Data to examine:

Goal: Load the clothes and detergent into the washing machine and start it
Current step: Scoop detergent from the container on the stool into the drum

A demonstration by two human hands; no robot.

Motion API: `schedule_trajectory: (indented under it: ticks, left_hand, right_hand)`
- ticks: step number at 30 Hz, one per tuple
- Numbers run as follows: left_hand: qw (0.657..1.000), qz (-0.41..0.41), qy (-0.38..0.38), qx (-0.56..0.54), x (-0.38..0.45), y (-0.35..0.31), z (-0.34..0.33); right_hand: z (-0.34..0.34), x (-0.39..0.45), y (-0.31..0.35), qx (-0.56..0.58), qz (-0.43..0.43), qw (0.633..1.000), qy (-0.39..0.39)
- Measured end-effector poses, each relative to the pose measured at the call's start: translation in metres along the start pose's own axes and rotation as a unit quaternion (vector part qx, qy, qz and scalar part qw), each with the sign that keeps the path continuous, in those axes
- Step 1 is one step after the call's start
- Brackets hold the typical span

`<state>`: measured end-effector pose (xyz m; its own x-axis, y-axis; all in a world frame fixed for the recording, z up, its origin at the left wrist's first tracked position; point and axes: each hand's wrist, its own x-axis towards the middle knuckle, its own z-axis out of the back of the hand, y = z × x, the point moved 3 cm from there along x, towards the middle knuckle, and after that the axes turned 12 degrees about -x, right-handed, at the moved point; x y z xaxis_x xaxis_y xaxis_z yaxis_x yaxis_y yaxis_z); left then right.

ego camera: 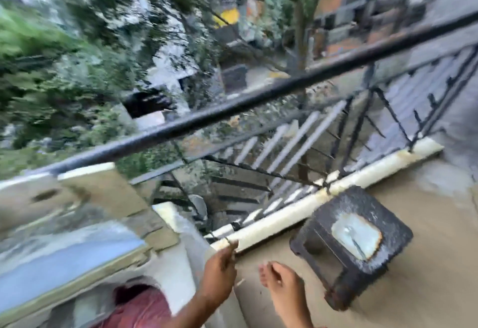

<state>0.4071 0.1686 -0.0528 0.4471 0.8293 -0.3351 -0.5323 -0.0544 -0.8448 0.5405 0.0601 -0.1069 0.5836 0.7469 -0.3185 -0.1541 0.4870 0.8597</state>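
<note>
The view is blurred and tilted. A white top-loading washing machine (181,270) fills the lower left, with its lid (64,263) raised. Reddish clothes (144,307) lie inside the drum opening. My left hand (219,263) hangs over the machine's right edge with loosely bent fingers pointing up, and nothing shows in it. My right hand is out of view. No detergent is visible.
A dark worn plastic stool (354,245) stands on the balcony floor to the right. My bare foot (282,289) rests between machine and stool. A black metal railing (258,97) on a white kerb (297,213) bounds the balcony, with trees and buildings beyond.
</note>
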Motion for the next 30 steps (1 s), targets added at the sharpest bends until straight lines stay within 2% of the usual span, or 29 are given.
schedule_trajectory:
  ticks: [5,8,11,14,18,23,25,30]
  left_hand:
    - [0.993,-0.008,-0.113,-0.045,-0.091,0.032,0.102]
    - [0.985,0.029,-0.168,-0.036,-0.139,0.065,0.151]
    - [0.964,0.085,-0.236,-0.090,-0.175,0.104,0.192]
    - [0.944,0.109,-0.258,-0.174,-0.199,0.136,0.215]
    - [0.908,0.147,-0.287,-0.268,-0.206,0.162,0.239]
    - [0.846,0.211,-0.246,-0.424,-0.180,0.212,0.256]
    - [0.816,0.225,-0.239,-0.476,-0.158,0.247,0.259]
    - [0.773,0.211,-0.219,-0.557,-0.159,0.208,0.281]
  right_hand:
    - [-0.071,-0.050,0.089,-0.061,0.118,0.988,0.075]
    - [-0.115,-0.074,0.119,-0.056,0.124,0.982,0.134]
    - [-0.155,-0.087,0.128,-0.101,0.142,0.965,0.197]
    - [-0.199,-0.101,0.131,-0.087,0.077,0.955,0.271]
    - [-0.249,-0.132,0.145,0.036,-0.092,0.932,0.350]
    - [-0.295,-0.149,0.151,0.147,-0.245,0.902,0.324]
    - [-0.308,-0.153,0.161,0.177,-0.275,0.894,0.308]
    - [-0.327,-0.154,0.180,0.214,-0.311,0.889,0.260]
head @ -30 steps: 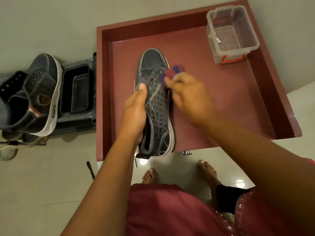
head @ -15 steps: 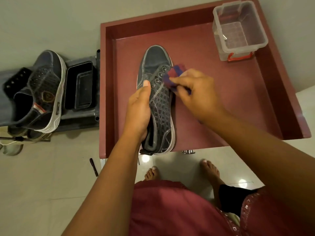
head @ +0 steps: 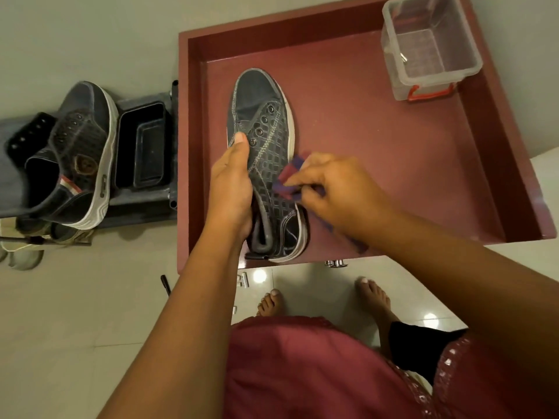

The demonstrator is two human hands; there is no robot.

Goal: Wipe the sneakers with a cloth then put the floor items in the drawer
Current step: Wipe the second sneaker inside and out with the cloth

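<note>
Most of the cloth (head: pixel 289 176) was hidden inside the blurred right hand (head: pixel 335 192), the left hand (head: pixel 231 189) covered the sneaker (head: pixel 266 140) collar's left side, the bin (head: pixel 429 46) ran off the top edge, and its small metal content was unidentifiable.

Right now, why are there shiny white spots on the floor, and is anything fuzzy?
Head view: the spots are glare, light reflecting off the glossy floor tiles; the right hand and cloth look motion-blurred; the drawer's edges bend from the wide lens.
</note>
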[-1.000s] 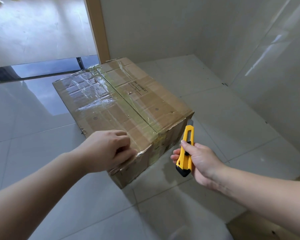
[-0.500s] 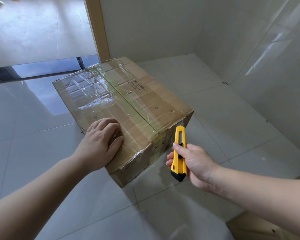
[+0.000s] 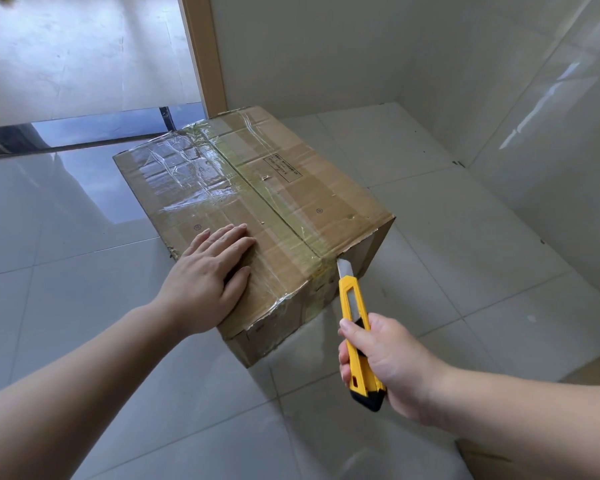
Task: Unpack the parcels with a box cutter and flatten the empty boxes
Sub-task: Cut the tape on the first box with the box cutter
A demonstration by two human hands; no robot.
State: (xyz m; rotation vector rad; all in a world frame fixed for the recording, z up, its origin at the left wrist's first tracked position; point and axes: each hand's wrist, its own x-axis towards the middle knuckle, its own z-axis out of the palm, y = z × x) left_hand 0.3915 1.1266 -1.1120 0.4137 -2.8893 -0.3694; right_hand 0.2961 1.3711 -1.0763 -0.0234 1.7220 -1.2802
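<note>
Left hand [image 3: 210, 271] flat, fingers straight, pinning box [image 3: 291, 202] to floor against blade push; right hand [image 3: 388, 362] grips box cutter [image 3: 355, 327], blade at taped seam [image 3: 267, 195].

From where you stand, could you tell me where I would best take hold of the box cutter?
Take the box cutter by its yellow handle near the black end cap, coming from the near side, as the right hand does now. The bare blade points away, its tip at the box seam edge.
</note>
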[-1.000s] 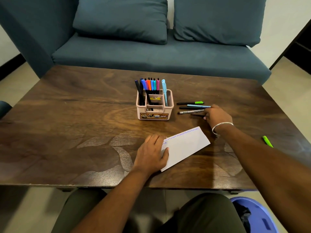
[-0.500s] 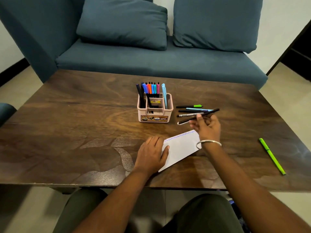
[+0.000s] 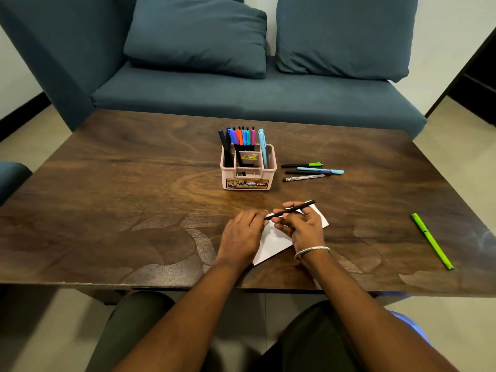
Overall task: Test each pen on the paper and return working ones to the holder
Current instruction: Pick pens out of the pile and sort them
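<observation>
Near: my left hand (image 3: 241,234) and right hand (image 3: 303,226) over paper (image 3: 273,241) on tabletop (image 3: 134,210); fingers of both clamped on black pen (image 3: 291,209), held level, likely uncapping; untested.
Right: green pen (image 3: 432,241) apart, lying alone.
Mid: four loose pens (image 3: 308,171) beside holder, probably awaiting test.
Far: holder (image 3: 248,170), many pens upright.

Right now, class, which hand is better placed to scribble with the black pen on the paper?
Right. The right hand already grips the black pen directly above the paper; the left hand only pinches its end.
</observation>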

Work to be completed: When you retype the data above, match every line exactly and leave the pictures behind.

Finished task:
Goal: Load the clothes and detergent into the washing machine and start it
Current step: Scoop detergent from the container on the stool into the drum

A demonstration by two human hands; no robot.

Motion API: `schedule_trajectory: (indented under it: ticks, left_hand, right_hand)`
- ticks: step number at 30 Hz, one per tuple
- Numbers run as follows: left_hand: qw (0.657..1.000), qz (-0.41..0.41), qy (-0.38..0.38), qx (-0.56..0.54), x (-0.38..0.45), y (-0.35..0.31), z (-0.34..0.33); right_hand: z (-0.34..0.34), x (-0.39..0.45), y (-0.31..0.35), qx (-0.56..0.58), qz (-0.43..0.43), qw (0.633..1.000), qy (-0.39..0.39)
- Measured end-effector poses, each relative to the pose measured at the call's start: translation in metres along the start pose's own axes and rotation as a unit quaternion (vector part qx, qy, qz and scalar part qw), each with the sign that keeps the path continuous, in those axes
- Step 1 is one step after the call's start
- Brackets hold the typical span

`<state>`: measured end-effector pose (xyz m; its own x-axis, y-axis; all in a world frame fixed for the recording, z up, its origin at the left wrist's first tracked position; point and axes: each hand's wrist, its own x-axis towards the middle knuckle, its own z-axis out of the back of the hand, y = z × x, the point moved 3 cm from there along x, towards the middle knuckle, and after that the axes turned 12 degrees about -x, right-handed, at the moved point; x y z xaxis_x xaxis_y xaxis_z yaxis_x yaxis_y yaxis_z); left then right.

ego camera: 

<state>0.4071 0.1686 -0.0528 0.4471 0.8293 -0.3351 -0.5323 -0.0544 -0.8448 0.5405 0.0601 -0.1069 0.5836 0.7469 -0.3185 -0.1541 0.4870 0.8597</state>
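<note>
The view is blurred and tilted. A white top-loading washing machine (181,270) fills the lower left, with its lid (64,263) raised. Reddish clothes (144,307) lie inside the drum opening. My left hand (219,263) hangs over the machine's right edge with loosely bent fingers pointing up, and nothing shows in it. My right hand is out of view. No detergent is visible.
A dark worn plastic stool (354,245) stands on the balcony floor to the right. My bare foot (282,289) rests between machine and stool. A black metal railing (258,97) on a white kerb (297,213) bounds the balcony, with trees and buildings beyond.
</note>
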Motion for the next 30 steps (1 s), targets added at the sharpest bends until straight lines stay within 2% of the usual span, or 29 are given.
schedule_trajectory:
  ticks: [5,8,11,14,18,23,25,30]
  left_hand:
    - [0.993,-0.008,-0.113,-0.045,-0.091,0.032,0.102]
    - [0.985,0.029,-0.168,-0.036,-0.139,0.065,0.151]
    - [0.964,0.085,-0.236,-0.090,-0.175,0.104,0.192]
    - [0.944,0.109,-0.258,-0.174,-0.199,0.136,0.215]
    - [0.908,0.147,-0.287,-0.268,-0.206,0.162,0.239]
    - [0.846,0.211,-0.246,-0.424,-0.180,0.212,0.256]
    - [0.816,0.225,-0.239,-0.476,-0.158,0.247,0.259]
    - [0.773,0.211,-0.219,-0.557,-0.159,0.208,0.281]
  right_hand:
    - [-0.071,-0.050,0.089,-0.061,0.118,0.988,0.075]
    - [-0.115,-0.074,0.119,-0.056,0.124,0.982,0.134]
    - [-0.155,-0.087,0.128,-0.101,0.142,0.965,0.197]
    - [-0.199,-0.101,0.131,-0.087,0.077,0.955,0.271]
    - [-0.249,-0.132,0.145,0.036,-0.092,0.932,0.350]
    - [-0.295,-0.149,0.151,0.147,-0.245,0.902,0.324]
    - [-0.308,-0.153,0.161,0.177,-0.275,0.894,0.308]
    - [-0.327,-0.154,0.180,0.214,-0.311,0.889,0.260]
head @ -30 steps: 
head @ -15 steps: 
head @ +0 steps: 

The demonstrator is two human hands; there is no robot.

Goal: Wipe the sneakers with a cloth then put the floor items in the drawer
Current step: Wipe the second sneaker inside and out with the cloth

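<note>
Most of the cloth (head: pixel 289 176) was hidden inside the blurred right hand (head: pixel 335 192), the left hand (head: pixel 231 189) covered the sneaker (head: pixel 266 140) collar's left side, the bin (head: pixel 429 46) ran off the top edge, and its small metal content was unidentifiable.

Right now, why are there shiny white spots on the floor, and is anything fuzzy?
Head view: the spots are glare, light reflecting off the glossy floor tiles; the right hand and cloth look motion-blurred; the drawer's edges bend from the wide lens.
</note>
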[-1.000s] 
[-0.500s] 
[+0.000s] 
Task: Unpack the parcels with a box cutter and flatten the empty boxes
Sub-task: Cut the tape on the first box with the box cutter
A demonstration by two human hands; no robot.
State: (xyz m; rotation vector rad; all in a world frame fixed for the recording, z up, its origin at the left wrist's first tracked position; point and axes: each hand's wrist, its own x-axis towards the middle knuckle, its own z-axis out of the palm, y = z × x) left_hand 0.3915 1.1266 -1.1120 0.4137 -2.8893 -0.3694; right_hand 0.2961 1.3711 -1.0763 -0.0234 1.7220 -1.2802
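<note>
Left hand [image 3: 210, 271] flat, fingers straight, pinning box [image 3: 291, 202] to floor against blade push; right hand [image 3: 388, 362] grips box cutter [image 3: 355, 327], blade at taped seam [image 3: 267, 195].

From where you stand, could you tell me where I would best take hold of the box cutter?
Take the box cutter by its yellow handle near the black end cap, coming from the near side, as the right hand does now. The bare blade points away, its tip at the box seam edge.
</note>
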[-1.000s] 
[-0.500s] 
[+0.000s] 
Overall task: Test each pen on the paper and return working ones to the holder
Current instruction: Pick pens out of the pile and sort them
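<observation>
Near: my left hand (image 3: 241,234) and right hand (image 3: 303,226) over paper (image 3: 273,241) on tabletop (image 3: 134,210); fingers of both clamped on black pen (image 3: 291,209), held level, likely uncapping; untested.
Right: green pen (image 3: 432,241) apart, lying alone.
Mid: four loose pens (image 3: 308,171) beside holder, probably awaiting test.
Far: holder (image 3: 248,170), many pens upright.

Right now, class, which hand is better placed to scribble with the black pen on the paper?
Right. The right hand already grips the black pen directly above the paper; the left hand only pinches its end.
</observation>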

Nothing more belongs to this exercise.